Ingrid Craigie

Ingrid Craigie
Ingrid Craigie

Ingrid Craigie was born in Dublin. She is a profilic stage actress and acted on Broadway in Brian Friel’s “Dancing at Lughnasa” in 1990. She played Ennie Mackie in “The Ballroom of Romance” in 1982 and starred opposite Martin Sheen in “Da” in 1988.

Ciara Dwyer’s interview in “Independent.ie”:

As I cycle down the quays on my way to meet the actress Ingrid Craigie, I spot her ahead of me. It’s her jaunty walk I recognise first, and then her incredibly trim girlish figure. It exudes a sparky energy, as if she is up for life and laughs. And indeed she is.”I was a mistake,” she tells me. “My mother will be laughing but she told me that I was. I threatened her that I could be in therapy for years over this.” Her green eyes glint, utterly devoid of angst. “I shot into the world and I came in happy. I’m basically optimistic. I think life gets harder as you get older but my underlying base is I did come into the world in a good way and into a loving family.”

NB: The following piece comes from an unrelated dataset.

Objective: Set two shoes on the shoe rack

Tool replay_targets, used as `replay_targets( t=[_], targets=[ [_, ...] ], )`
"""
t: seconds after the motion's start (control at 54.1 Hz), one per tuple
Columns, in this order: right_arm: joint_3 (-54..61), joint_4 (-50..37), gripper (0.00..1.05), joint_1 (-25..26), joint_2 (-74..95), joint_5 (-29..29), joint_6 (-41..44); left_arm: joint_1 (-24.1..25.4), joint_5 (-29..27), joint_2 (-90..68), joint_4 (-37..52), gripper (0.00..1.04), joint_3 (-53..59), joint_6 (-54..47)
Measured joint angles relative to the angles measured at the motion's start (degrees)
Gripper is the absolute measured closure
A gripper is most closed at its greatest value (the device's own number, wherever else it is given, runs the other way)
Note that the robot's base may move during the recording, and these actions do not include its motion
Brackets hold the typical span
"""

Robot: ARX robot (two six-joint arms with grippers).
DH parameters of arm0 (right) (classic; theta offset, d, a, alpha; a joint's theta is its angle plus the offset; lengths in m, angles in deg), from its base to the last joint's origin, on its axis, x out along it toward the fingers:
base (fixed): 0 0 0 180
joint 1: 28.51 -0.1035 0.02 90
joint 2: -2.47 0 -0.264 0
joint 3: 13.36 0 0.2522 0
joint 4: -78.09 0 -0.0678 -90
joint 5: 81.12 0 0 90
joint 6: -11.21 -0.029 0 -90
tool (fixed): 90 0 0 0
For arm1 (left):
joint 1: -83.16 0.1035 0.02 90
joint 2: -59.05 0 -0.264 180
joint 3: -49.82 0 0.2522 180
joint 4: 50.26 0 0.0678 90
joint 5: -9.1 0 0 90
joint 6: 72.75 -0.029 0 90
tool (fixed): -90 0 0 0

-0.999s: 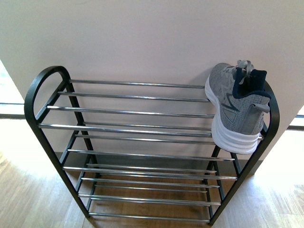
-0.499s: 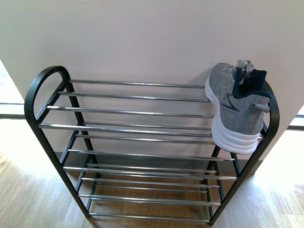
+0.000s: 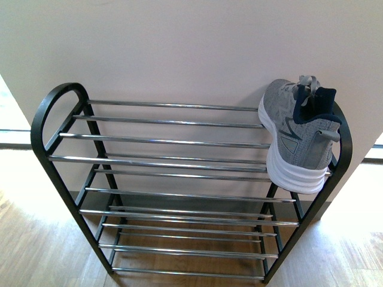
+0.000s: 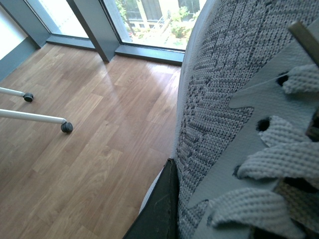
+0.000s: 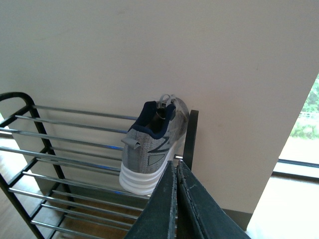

Craigie is cheerful about her life and her work. On Wednesday, she will be back at the Gate reprising her role of Grace in Brian Friel‘s Faith Healer.

For many years I have been mesmerised by Craigie’s talent. She can do comedy (Coward, Mamet), she was the fragile cripple Laura in Tennessee Williams‘s The Glass Menagerie. But she does passion too. In Terence Rattigan‘s The Deep Blue Sea, she was spellbinding. In Billy Roche’s Poor Beast in the Rain, she played the village tart in a mini almost up to her crotch, with an attitude to match. Her performance in Faith Healer was breathtaking in its heartache.

“I first saw it with Donal McCann,” she says. “I saw it three times. It’s been my favourite play ever since. I think it’s an extraordinary piece of work. I was quite young when I saw it but I’ve never seen anything quite like it. I remember coming out of it shaking because you give so much energy to a play like that as an audience.”

The play is comprised of monologues. Faith healer Frank Hardy tells his story, then his manager Teddy gives his version, as does his partner Grace. It is an unsettling play, but powerful in its honesty about human suffering. “Grace is in deep crisis and I think she’s desperately trying to stay alive,” says Craigie. “She has an all-consuming love for Frank that is quite unhealthy, but she’s also got resilience.”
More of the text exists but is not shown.